Statistical significance tells you whether the difference between your A/B test variants is real or just random noise. Without understanding it, you'll either call winners too early (wasting effort on changes that don't actually work) or run tests too long (missing opportunities). This guide explains what statistical significance means in practical terms, how to calculate it, and how to use it correctly for deep link experiments.
For sample size planning, see A/B Testing Sample Size Calculator for Deep Links. For reading test results, see Measuring A/B Test Results for Deep Link Campaigns.

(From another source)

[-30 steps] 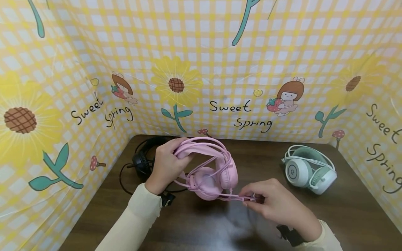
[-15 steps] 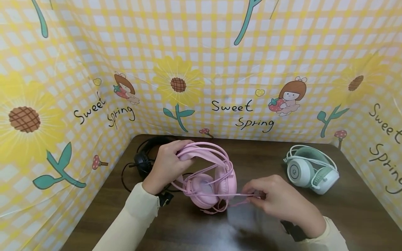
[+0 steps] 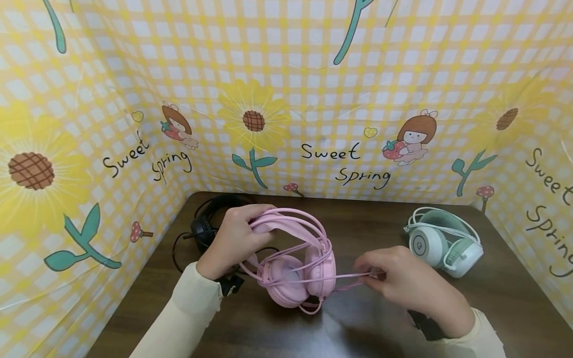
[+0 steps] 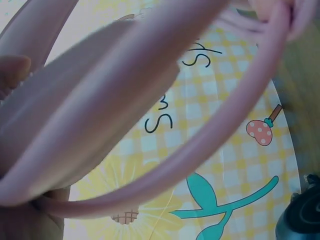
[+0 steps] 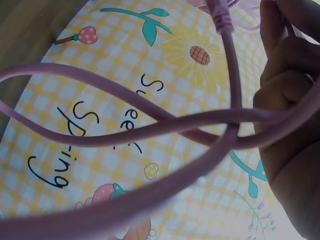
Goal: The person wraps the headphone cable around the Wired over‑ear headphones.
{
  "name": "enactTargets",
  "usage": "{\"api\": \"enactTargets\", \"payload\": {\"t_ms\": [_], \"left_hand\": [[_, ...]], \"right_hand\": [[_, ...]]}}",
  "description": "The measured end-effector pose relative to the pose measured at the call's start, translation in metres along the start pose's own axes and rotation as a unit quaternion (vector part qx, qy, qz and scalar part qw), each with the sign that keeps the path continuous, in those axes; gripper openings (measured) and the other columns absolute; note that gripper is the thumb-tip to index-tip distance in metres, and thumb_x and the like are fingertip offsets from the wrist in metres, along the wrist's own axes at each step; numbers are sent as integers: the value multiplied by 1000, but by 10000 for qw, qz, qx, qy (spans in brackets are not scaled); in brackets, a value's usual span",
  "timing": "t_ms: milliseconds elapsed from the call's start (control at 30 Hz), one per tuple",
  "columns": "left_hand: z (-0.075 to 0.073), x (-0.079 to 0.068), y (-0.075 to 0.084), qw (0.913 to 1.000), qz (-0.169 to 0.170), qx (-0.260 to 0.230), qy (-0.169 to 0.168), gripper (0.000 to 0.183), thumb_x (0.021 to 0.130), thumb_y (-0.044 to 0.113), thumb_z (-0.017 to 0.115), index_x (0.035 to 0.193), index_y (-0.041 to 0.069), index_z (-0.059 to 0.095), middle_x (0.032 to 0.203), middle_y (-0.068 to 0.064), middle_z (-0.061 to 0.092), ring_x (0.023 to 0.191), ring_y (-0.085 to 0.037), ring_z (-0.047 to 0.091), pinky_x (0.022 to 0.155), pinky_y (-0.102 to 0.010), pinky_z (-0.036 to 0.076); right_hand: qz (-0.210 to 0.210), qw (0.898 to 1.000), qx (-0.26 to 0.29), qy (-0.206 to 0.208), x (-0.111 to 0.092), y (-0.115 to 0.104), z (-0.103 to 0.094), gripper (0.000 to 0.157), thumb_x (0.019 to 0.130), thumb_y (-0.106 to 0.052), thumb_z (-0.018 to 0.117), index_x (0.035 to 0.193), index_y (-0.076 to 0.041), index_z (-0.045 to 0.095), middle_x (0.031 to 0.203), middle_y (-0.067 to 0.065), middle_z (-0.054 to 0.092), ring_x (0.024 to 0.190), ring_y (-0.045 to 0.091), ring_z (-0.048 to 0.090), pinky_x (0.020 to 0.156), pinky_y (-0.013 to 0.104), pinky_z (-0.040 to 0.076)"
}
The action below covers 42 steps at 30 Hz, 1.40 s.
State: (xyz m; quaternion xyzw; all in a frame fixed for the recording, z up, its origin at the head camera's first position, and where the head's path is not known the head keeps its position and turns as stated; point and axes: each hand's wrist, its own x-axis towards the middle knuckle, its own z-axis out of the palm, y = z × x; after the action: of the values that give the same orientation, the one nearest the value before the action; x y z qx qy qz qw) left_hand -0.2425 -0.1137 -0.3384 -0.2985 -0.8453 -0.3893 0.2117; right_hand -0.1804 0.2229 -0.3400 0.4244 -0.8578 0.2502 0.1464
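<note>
My left hand (image 3: 238, 238) grips the headband of the pink headphones (image 3: 321, 271), whose two ear cups hang below over the table. Pink cable is wound around the band and cups. To the right, my right hand (image 3: 403, 281) pinches a stretch of the pink cable (image 3: 351, 275), drawn out sideways from the cups. In the left wrist view the padded band (image 4: 100, 105) and a curved headband tube (image 4: 200, 150) cross close to the camera. Loops of cable (image 5: 125, 137) cross beside my right hand (image 5: 295, 115) in the right wrist view.
Black headphones (image 3: 203, 231) with a cable lie at the back left of the brown table (image 3: 358, 223), partly behind my left hand. White and green headphones (image 3: 429, 243) rest at the back right. A yellow checked cloth (image 3: 286, 89) hangs around the table's back and sides.
My right hand has moved slightly right and up, stretching the pink cable further from the cups. The pink headphones in my left hand have dropped a little. The other headphones stay put.
</note>
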Motion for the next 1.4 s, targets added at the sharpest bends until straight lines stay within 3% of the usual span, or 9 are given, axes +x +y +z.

The A/B tests list page showing test names, status, types, and variant counts.
What Statistical Significance Actually Means
The Core Question
When you run an A/B test and Variant B converts at 5.2% vs. Variant A's 4.8%, is that 8.3% lift real? Or could it be random chance?
Statistical significance answers this: if there were truly no difference between the variants, how likely would you be to see a result this extreme (or more extreme) by chance?
If that probability is very low (typically below 5%), we call the result "statistically significant."
P-Value Explained
The p-value is this probability. A p-value of 0.03 means: "If both variants were identical, there's a 3% chance you'd see a difference this large just from random variation."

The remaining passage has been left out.